Data: Begin

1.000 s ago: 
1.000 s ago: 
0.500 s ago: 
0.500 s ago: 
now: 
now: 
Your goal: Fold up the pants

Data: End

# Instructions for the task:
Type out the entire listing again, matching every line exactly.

# Reply to the exercise:
1.000 s ago: 
1.000 s ago: 
0.500 s ago: 
0.500 s ago: 
now: 
now: 
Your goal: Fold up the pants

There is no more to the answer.